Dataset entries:
▬▬▬▬▬▬

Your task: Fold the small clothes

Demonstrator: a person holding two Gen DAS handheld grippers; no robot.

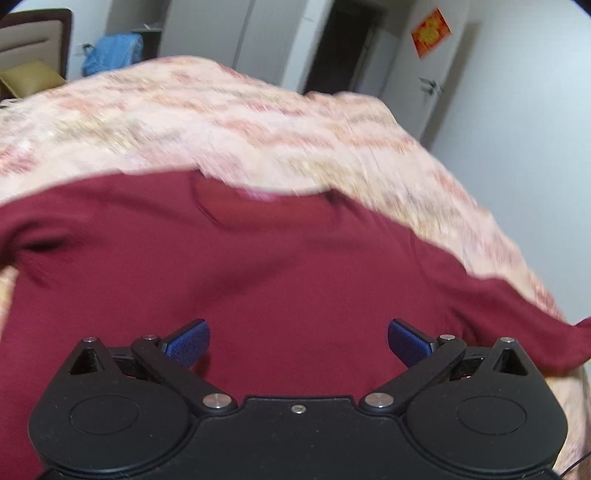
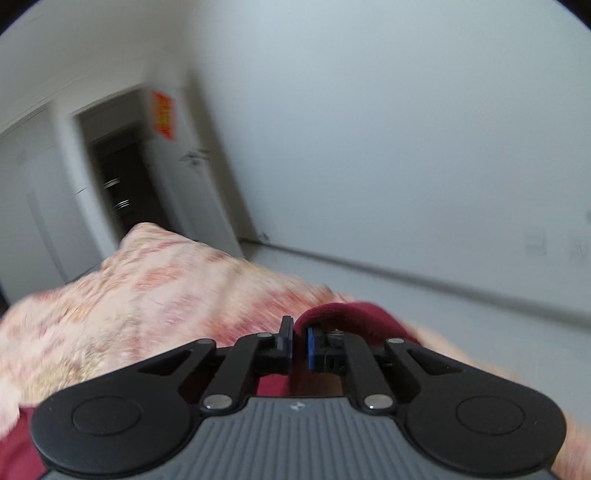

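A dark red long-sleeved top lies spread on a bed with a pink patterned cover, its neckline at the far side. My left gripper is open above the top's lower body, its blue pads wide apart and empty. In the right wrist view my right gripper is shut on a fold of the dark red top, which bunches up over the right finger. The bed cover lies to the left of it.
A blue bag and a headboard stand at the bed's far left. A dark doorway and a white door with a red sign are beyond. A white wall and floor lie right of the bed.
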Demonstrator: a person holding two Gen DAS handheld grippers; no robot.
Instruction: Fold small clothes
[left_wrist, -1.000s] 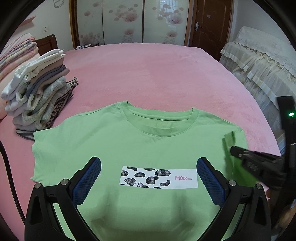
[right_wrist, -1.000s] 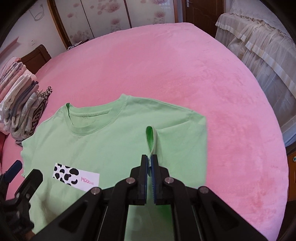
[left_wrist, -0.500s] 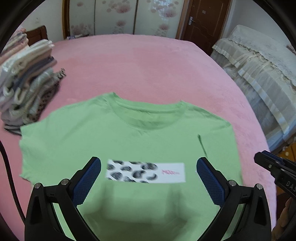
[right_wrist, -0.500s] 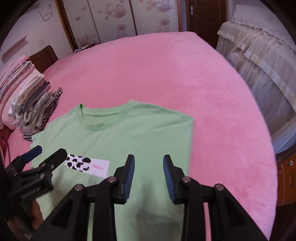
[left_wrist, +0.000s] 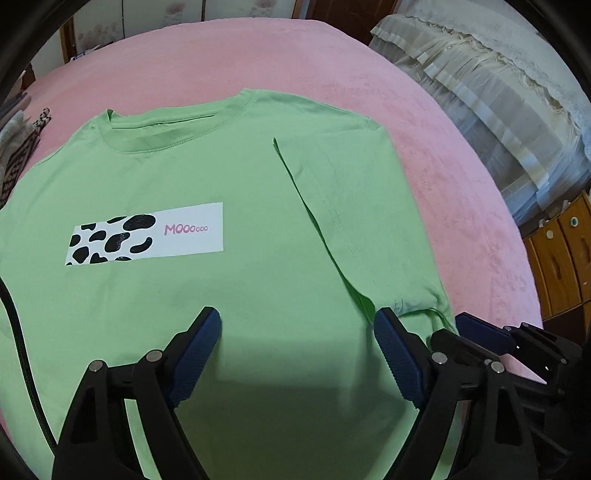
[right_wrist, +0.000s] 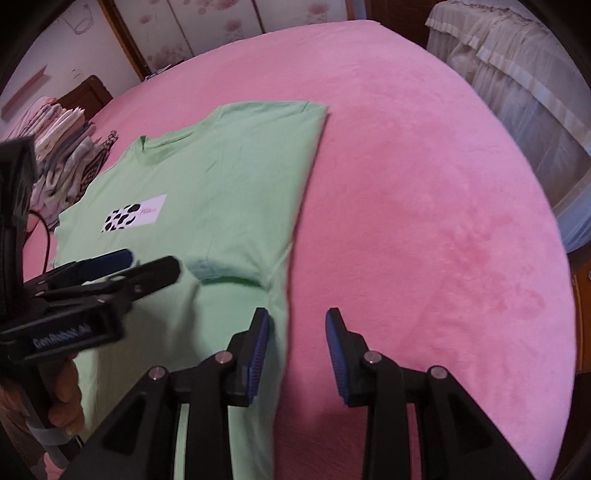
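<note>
Closest in, the left gripper (left_wrist: 297, 350) hangs low over the green T-shirt (left_wrist: 229, 173), jaws spread wide with nothing but flat fabric under them; they have just been narrowing a touch, yet nothing is pinched. Right beside it, at the shirt's near right edge, the right gripper (right_wrist: 297, 350) stands part open and empty, one pad over the green hem line, the other over the pink bedspread (right_wrist: 424, 184). Its jaws have just parted and now hold that gap.

A little further up the shirt, the folded-in sleeve (left_wrist: 354, 206) lies flat across the right side of the body, its edge running diagonally towards the collar (left_wrist: 159, 136). The cow-print patch (left_wrist: 144, 234) sits left of that fold, face up. The shirt lies spread on the bedspread, front up.

So the right sleeve looks done, and both tools seem to be lining up on the near right edge. The next move probably calls for pinching that side seam at two points and carrying it across towards the patch, keeping the sleeve tucked.

Far left of the shirt, a stack of folded clothes (right_wrist: 70, 155) waits.
</note>
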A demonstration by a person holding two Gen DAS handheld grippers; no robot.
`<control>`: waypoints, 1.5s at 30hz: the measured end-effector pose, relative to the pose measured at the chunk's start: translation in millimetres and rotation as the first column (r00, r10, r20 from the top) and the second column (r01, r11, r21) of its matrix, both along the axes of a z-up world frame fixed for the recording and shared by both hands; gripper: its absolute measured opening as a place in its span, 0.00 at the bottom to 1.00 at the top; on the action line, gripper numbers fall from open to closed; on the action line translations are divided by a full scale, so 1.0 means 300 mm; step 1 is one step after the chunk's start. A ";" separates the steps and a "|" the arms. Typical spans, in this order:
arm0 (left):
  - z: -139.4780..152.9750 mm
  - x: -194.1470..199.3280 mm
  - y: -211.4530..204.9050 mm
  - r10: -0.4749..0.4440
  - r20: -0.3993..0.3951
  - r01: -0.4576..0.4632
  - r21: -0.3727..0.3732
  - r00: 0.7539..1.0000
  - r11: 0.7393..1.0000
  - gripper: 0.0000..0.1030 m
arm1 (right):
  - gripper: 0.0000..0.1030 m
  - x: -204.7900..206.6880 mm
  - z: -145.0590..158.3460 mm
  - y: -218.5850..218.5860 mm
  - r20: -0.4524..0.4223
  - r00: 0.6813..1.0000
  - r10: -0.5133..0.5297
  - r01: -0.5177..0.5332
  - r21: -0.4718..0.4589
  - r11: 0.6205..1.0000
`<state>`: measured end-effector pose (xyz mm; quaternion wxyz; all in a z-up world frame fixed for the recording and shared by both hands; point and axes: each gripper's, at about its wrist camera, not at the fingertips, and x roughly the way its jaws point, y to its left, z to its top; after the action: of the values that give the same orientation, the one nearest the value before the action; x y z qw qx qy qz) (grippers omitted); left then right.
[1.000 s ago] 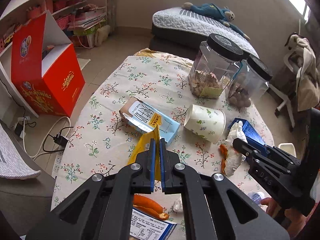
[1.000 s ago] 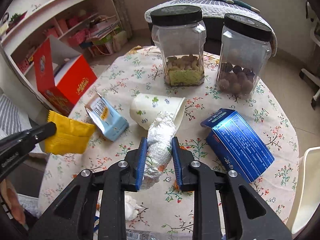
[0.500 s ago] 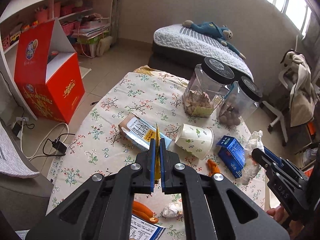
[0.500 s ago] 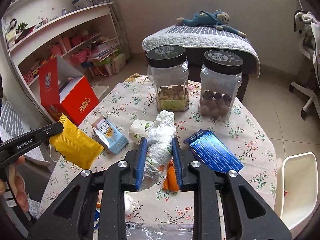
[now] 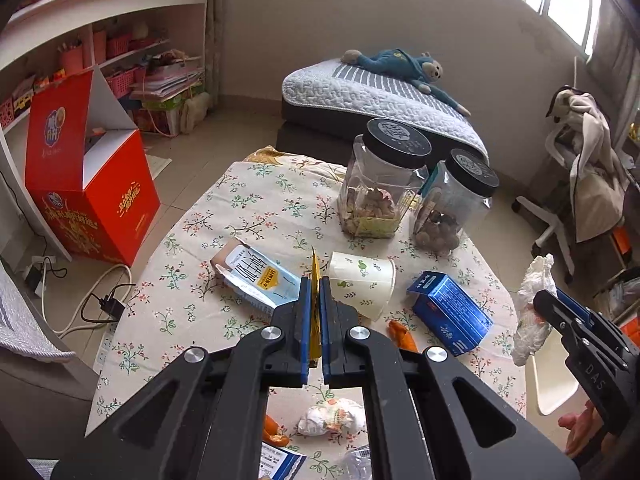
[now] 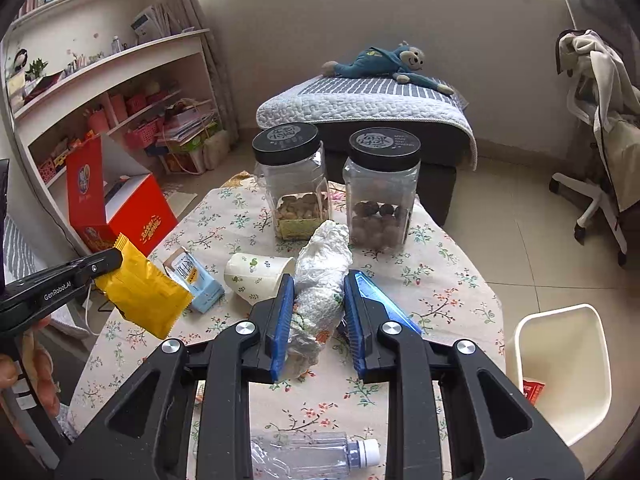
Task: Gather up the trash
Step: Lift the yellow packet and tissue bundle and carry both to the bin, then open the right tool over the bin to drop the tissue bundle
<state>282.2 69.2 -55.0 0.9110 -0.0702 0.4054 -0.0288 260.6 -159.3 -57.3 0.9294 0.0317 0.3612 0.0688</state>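
Already the yellow wrapper, flat crinkly foil, is pinched edge-on in the left hand-held gripper, and a crumpled white wad is clamped in the right hand-held gripper, both lifted above the worktop. Below and ahead lie a paper cup, carton, blue box and orange peel; a bottle lies nearest. Right of the right one, the bin holds little, so most seems left.

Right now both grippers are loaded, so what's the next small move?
Probably swing the right gripper rightward over the white bin beside the table and release. It is shut on the crumpled tissue wad, held above the tabletop, and the bin sits open with a red wrapper already inside. The left gripper, shut on the yellow wrapper, can follow.
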 end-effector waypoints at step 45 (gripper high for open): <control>0.132 -0.154 -1.035 -0.457 0.112 0.456 0.036 0.882 0.889 0.04 | 0.81 -0.408 0.095 -1.049 0.086 0.685 -0.724 0.725 0.024 0.688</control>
<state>235.9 -241.2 -15.4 0.9011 0.0327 0.3565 -0.2447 138.2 -474.0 -28.7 0.8964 0.1631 0.2780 -0.3044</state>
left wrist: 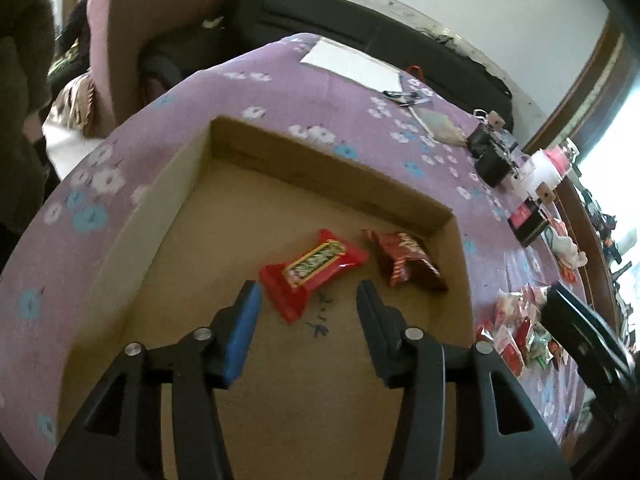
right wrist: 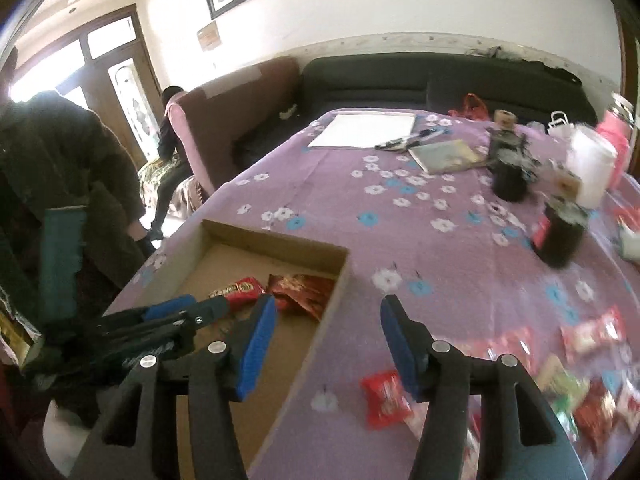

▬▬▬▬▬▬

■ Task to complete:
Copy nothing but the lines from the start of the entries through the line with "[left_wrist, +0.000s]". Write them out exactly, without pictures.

■ Answer to this problem:
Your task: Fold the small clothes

Demonstrator: a person holding two Gen DAS handheld grippers; no robot.


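A dark red long-sleeved top lies spread on a bed with a pink patterned cover, its neckline at the far side. My left gripper is open above the top's lower body, its blue pads wide apart and empty. In the right wrist view my right gripper is shut on a fold of the dark red top, which bunches up over the right finger. The bed cover lies to the left of it.
A blue bag and a headboard stand at the bed's far left. A dark doorway and a white door with a red sign are beyond. A white wall and floor lie right of the bed.
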Demonstrator: a person holding two Gen DAS handheld grippers; no robot.
Instruction: Fold small clothes
[left_wrist, -1.000s] 
[right_wrist, -1.000s] 
[left_wrist, -0.500s] 
[right_wrist, -0.500s] 
[left_wrist, +0.000s] 

The exercise is complete as it stands.